__What is needed__
Go over the data and copy out each line with "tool" in it.

%%

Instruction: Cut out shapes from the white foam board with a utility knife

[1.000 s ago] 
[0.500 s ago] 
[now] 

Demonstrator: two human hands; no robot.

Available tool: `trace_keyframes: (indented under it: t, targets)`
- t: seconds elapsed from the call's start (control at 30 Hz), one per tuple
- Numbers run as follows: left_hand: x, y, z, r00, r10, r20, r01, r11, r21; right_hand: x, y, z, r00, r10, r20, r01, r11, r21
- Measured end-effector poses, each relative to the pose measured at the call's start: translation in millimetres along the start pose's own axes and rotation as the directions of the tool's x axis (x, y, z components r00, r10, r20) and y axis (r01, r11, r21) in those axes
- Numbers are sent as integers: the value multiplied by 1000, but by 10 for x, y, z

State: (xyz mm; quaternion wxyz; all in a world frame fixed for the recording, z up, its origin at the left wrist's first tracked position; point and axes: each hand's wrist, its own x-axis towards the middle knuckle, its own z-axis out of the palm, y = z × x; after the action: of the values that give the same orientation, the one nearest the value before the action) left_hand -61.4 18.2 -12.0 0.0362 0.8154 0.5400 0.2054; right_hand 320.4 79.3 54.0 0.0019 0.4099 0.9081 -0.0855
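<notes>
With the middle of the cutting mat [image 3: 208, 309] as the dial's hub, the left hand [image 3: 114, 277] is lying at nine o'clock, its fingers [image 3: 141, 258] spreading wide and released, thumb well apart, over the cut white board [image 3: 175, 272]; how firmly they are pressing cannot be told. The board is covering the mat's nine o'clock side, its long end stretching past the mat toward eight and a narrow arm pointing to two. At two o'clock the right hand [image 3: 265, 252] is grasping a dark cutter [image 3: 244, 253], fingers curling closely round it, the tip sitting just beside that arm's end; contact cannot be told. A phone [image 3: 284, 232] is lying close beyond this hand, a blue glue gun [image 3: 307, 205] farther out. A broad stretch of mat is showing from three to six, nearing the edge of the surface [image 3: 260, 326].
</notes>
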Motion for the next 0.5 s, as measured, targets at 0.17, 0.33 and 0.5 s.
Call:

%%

__Answer below__
Available tool: `trace_keyframes: (indented under it: t, targets)`
- Measured end-effector poses, each relative to the pose measured at the call's start: translation in millimetres along the start pose's own axes and rotation as the directions of the tool's x axis (x, y, z components r00, r10, r20) and y axis (r01, r11, r21) in those axes

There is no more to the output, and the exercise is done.